What you can do to further protect data
Of course, the everyday user should not fear a forensic team snatching up their iPhone to examine their latest selfies, but it is healthy to know how to protect yourself.
Emergency SOS mode
First, know about the emergency modes and reboot shortcuts on your device. If you hold down the volume up button and power button at the same time for five seconds, it triggers an emergency lockdown.
This prevents your device from unlocking with biometrics, and gives you the option to shutdown the phone or call 911. If you shutdown the phone, it will be back to Before First Unlock to provide maximum data protection.
This mode is handy for that moment when you might need to hand over your iPhone to a school teacher or an investigator and you feel the need to protect your data. This also helps with police officers who cannot ask for a password but can sometimes legally request biometric unlocks.

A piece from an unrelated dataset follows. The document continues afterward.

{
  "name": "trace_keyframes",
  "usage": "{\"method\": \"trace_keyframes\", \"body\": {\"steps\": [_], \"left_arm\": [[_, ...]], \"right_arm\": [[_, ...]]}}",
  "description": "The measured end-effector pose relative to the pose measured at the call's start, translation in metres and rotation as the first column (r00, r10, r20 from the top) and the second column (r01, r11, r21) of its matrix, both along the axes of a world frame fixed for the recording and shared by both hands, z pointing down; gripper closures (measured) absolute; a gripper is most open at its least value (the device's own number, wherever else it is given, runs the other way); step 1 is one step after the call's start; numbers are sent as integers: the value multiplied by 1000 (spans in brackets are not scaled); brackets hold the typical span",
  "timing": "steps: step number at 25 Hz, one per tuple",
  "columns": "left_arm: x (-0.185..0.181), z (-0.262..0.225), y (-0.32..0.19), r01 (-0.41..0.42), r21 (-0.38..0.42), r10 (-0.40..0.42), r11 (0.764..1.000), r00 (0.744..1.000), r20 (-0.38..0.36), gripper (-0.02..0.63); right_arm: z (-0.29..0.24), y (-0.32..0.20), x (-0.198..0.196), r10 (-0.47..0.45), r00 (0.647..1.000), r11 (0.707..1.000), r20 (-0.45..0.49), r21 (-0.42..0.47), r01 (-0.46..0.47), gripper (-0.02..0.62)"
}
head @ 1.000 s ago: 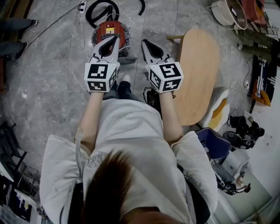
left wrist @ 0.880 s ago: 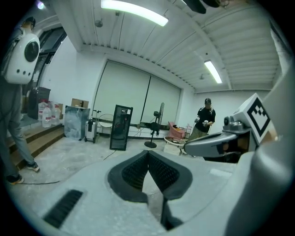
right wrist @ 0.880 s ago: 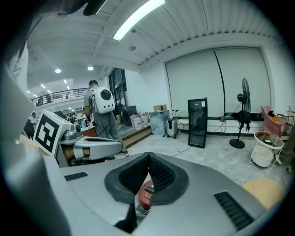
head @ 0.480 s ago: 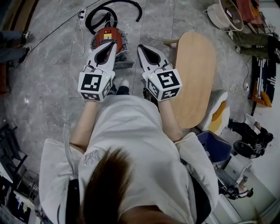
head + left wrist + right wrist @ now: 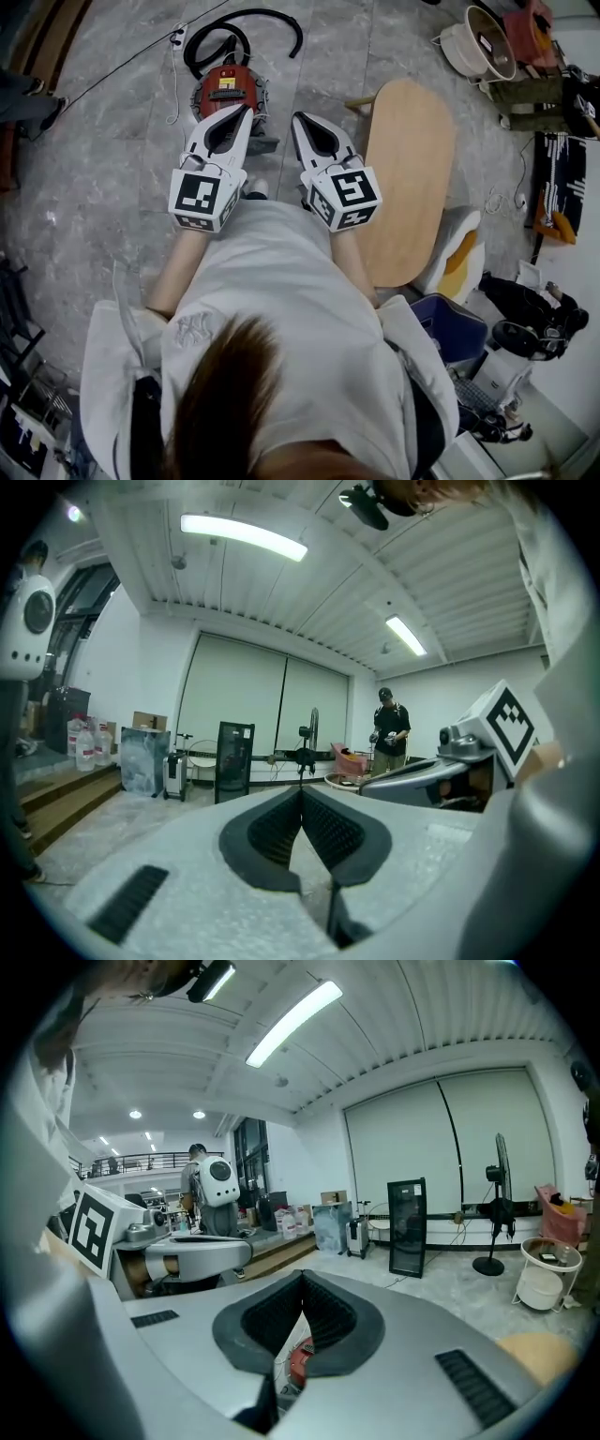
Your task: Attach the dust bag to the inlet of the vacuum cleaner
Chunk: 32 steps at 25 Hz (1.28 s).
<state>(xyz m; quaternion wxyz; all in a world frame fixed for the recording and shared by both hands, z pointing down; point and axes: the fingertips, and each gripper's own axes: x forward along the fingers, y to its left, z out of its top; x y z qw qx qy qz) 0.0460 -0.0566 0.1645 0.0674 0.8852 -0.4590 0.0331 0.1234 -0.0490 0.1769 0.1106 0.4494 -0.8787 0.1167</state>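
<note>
Red vacuum (image 5: 228,86) sits on the grey stone floor (image 5: 112,187) at the upper centre-left of the head view, its black hose (image 5: 246,21) curled along the top edge, and a red sliver of it shows low in the right gripper view, under the jaws. Left tool (image 5: 246,109) and right tool (image 5: 298,117) are held side by side, each with jaws pressed together and empty, the left tip overlapping the vacuum's lower edge. Wooden oval table (image 5: 412,178) stands right of the tools.
</note>
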Motion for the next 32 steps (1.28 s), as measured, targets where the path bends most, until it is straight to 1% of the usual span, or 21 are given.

Use an alphanumeric passcode
Many forensic tools rely on guessing passcodes on the device using algorithms. The longer your password, the harder it is to crack.
By adding a couple of letters and a special character you'll increase the time it takes to guess the passcode from hours to hundreds of years. You'll still need to remember the password too, however.
Erase all data after 10 failed passcodes
Users should also be aware of a setting that resets the iPhone to factory settings after 10 failed passcode attempts. After a five failed attempts, you'll be blocked by a timer that gets longer and longer until you're waiting a full hour after the ninth attempt. No normal iPhone use will accidentally cause your device to erase all data.
If you want to go to the most extreme level of data protection, consider removing sensitive data from iCloud. You can perform a local iCloud backup by connecting your iPhone to your Mac.
Doing this will enable a local encrypted option, which will secure the backup behind a password you choose. Forget the password and the backup is lost forever though.
Continue as normal
Apple is already doing everything it can to thwart bad actors from breaching your data. Your iCloud data is safe too, and can only be accessed when a proper warrant is presented.
Use your iPhone as normal and live your life. The likelihood of an average iPhone user encountering a forensic tool or wealthy criminal seeking what's on your iPhone is slim to none. The protections Apple provides is enough to keep your data safe and will only improve with time.